Consumer Discretionary ETFs Rally on Amazon's Q4 Surprise (NasdaqGS: AMZN) shares surged in response to a surprisingly upbeat fourth quarter earnings report, lifting consumer discretionary sector-related exchange traded funds.

On Friday, the Consumer Discretionary Select Sector SPDR (NYSEArca: XLY) rose 3.4%, the Vanguard Consumer Discretionary (NYSEArca: VCR) gained 3.3%, and the Fidelity MSCI Consumer Discretionary Index (NYSEArca: FDIS) was up 3.2%. Additionally, the ProShares Online Retail ETF (NYSEArca: ONLN), which takes on a long position in online retailers, increased 5.6%.
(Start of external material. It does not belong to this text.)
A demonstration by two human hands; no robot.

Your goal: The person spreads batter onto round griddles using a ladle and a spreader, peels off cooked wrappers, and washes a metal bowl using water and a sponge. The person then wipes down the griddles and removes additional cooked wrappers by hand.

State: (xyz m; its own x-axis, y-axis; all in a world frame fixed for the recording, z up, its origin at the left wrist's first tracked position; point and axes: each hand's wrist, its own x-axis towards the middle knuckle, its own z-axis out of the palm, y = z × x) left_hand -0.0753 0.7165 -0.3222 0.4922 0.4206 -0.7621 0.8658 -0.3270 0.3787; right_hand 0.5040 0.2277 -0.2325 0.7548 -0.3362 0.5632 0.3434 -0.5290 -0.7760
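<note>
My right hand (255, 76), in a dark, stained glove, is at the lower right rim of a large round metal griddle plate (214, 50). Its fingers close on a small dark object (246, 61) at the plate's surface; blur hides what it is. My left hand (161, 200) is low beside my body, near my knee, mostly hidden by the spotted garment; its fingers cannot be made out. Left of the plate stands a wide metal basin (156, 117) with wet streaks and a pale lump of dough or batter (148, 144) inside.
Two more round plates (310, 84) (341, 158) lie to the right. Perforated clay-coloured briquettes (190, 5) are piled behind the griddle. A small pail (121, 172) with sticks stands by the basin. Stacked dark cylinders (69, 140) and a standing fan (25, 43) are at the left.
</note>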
Meanwhile, Amazon shares jumped 15.8%, which was on pace for one of its biggest single-day gains ever. AMZN makes up 23.9% of ONLN’s underlying portfolio, 21.8% of XLY, 21.1% of VCR, and 20.8% of FDIS. Inc. shares rallied on Friday after the e-commerce giant surprised investors with a near doubling in profit over the holiday period after warning of supply chain problems that could have weighed on the company, the Wall Street Journal reports.

“As expected over the holidays, we saw higher costs driven by labor supply shortages and inflationary pressures, and these issues persisted into the first quarter due to omicron,” CEO Andy Jassy said in the statement. “Despite these short-term challenges, we continue to feel optimistic and excited about the business as we emerge from the pandemic.”

The e-commerce stock climbed before the bell after reporting $137.4 billion in quarterly revenue, compared to $125.6 billion a year earlier. Profits also gained to $14.3 billion, compared to $7.2 billion, which reflected Amazon’s improving management of labor and supply costs.

Market observers were also impressed by the tech giant’s strong performance in its cloud division, a huge profit stream that is largely driven from an investment in Rivian Automotive Inc., and a price hike in its flagship Prime membership offering, Bloomberg reports.

Amazon’s cloud computing exposure also highlights the importance of the company’s diversification from its e-commerce business. Online store sales actually dipped from last year’s pandemic-fueled gains, but Amazon’s cloud computing and advertising businesses helped make up the difference and more.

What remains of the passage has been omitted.